Woodruff left CNN in June 2005 after her contract expired in order to teach, write, and work on a long-form television project.[42] She was a visiting fellow at the Shorenstein Center on Media, Politics and Public Policy at Harvard University in the fall of 2005, and taught a course at the Sanford School of Public Policy at Duke University on media and politics in the fall of 2006.[43][44] Additionally, Woodruff started hosting Conversations with Judy Woodruff, a monthly Bloomberg Television program, in which she interviewed people, in 2006. She also hosted the Bloomberg election night coverage of the 2006 midterms.[45] Woodruff continued presenting Conversations with Judy Woodruff until 2013.[24]

Return to PBS

Woodruff started working for MacNeil/Lehrer Productions in 2006 on the multi-media project Generation Next: Speak Up.
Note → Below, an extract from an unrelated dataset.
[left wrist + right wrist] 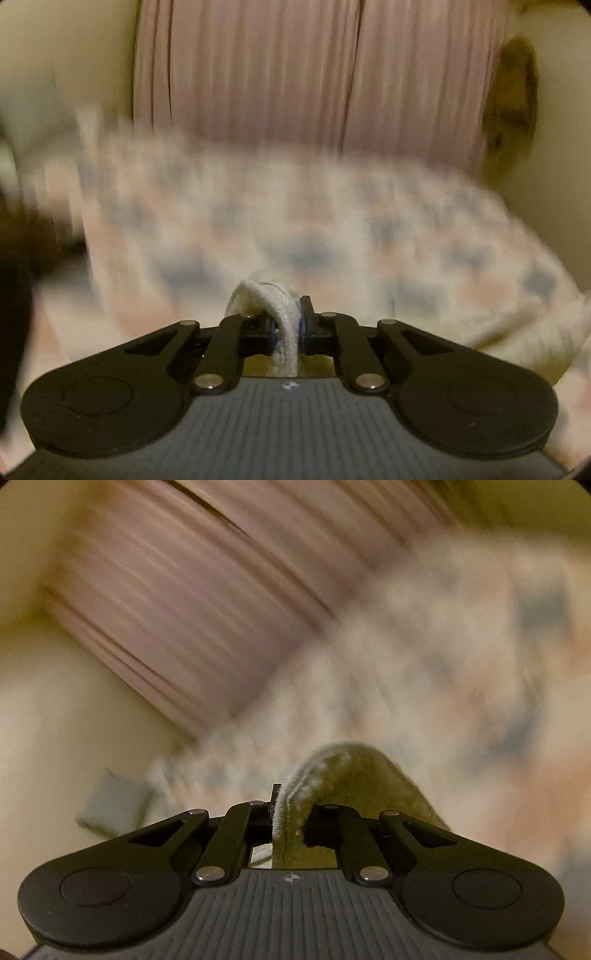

Be Heard about the views of Americans between the ages of 16 and 25.[24] The project included a PBS documentary series, segments on the NewsHour, a series of NPR specials, and articles on the Internet and in USA Today.[46][47] Woodruff returned to The NewsHour with Jim Lehrer as a special correspondent that same year, and became a senior correspondent a few months later in February 2007.[48] As a senior correspondent, she reported, conducted studio interviews, was part of the political team, and occasionally filled in as anchor.[48] In December 2009, the news program moved to a dual anchor format, and changed its name to PBS NewsHour. Jim Lehrer, the main anchor was alternately joined by Woodruff, Gwen Ifill, and Jeffrey Brown.[49]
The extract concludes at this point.